Pregunta: ¿En este estado de inseguridad debe un ciudadano aceptar un requerimiento de una unidad policial sin identificación? Si la Policía Nacional y Metropolitanas requieren de la identificación, las placas en vehículos particulares y más, es obligación por parte de ellos ofrecer seguridad de que son policía en turno de trabajo. Su respuesta: ¿No le basta el uniforme? Pues no. No basta un uniforme sin identificación alguna, que pudo ser robado a la Policía. ¿Por qué no tiene placas un patrullero? Es conocido que hasta el auto de toda autoridad debe cumplir el requisito, aunque una extraña “moda” les autorice a circular como dueños y señores. Simplemente no existe seguridad.

¿Qué un oficial, con grado de sargento obligue a una mujer, mayor de edad, a llamar a su madre? ¿O si no le lleva presa? ¿Por qué no al padre del joven? ¿Por qué no lo amenazaron a él claramente? ¿Qué ley lo especifica? La madre debió dirigirse al lugar, a esta hora y tener una inútil y vacía conversación en la que los ¿policías? no permitieron una palabra. La madre solicitó, lógicamente, la identificación de los agentes, la placa y a qué unidad reportaban, con todo derecho, por seguridad; más aún cuando el vehículo ¿oficial? obstaculizó el paso cuando debe estacionarse detrás del auto investigado. No dieron información pero sí amenazaron con llevar a todos a Flagrancia para que un juez explicara la infracción porque ellos no tenían por qué hacerlo, en sus palabras. Trataron de tú a todos, ¿dónde está el respeto? Por el primer nombre a la madre, porque escucharon que lo mencionó el joven, ¿corrección en trato? No es chica es joven, mujer, señorita; no es Juana, Eva ni Ana; es señora y ¡con respeto!

Procedieron a indicar que era prohibido estacionar en una avenida, imagino, en la madrugada, y darse un par de besos mientras cerraban la noche . Estamos hablando de dos adultos, conscientemente juntos, por años, no en estado etílico, estacionados correctamente al borde de la vereda, a diferencia de ellos.

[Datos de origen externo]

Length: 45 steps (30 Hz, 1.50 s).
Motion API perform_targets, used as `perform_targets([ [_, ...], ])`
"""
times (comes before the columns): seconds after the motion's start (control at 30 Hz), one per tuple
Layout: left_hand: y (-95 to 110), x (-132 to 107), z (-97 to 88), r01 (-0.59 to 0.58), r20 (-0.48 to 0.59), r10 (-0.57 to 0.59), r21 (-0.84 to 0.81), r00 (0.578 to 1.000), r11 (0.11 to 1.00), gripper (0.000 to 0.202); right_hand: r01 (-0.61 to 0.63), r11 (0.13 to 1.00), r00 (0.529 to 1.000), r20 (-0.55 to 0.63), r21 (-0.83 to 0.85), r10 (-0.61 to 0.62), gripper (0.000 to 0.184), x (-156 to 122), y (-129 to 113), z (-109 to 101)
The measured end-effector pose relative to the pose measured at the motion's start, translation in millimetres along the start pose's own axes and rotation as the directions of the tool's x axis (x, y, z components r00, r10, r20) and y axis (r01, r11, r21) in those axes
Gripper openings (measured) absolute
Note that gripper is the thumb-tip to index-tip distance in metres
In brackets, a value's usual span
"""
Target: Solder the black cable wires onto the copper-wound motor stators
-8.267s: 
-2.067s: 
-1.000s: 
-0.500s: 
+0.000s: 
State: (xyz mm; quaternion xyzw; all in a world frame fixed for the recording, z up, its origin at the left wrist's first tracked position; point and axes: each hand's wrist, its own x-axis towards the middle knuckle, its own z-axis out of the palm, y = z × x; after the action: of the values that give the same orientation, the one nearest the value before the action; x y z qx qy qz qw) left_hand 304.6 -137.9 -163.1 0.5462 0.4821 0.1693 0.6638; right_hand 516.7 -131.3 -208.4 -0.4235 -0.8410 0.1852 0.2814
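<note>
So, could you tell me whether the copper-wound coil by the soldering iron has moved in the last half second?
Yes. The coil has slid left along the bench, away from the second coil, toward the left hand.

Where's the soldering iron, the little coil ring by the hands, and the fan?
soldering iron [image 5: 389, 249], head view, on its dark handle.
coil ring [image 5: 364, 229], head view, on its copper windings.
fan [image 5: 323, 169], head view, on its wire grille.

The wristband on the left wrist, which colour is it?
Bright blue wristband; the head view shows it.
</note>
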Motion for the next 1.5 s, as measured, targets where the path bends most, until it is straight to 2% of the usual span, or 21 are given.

Como nadie se movía y, no había razones lógicas, a los 20 minutos de llegados la madre y un acompañante, por seguridad, ellos decidieron partir diciendo: “Si le violan a su hija la próxima vez, no dirán que no tratamos de protegerla.” Sin palabras y boquiabiertos. Insisto que las amenazas que aquí no constan, no deben ser acompañadas por juicios de valor por parte de ningún policía y menos si son machistas.

Llamaron al 911 para denunciar este extraño episodio. La llamada está registrada, así como una gran cantidad de ‘tuits’ a la Policía Nacional solicitando recomendaciones de cómo actuar. Queda la duda de si son o no policías o si utilizan su posición fuera de horario para fines desconocidos. La Fiscalía del Ecuador tampoco responde. Esto es realidad, no ficción ni novela. ¡Respeto al ciudadano y a la mujer!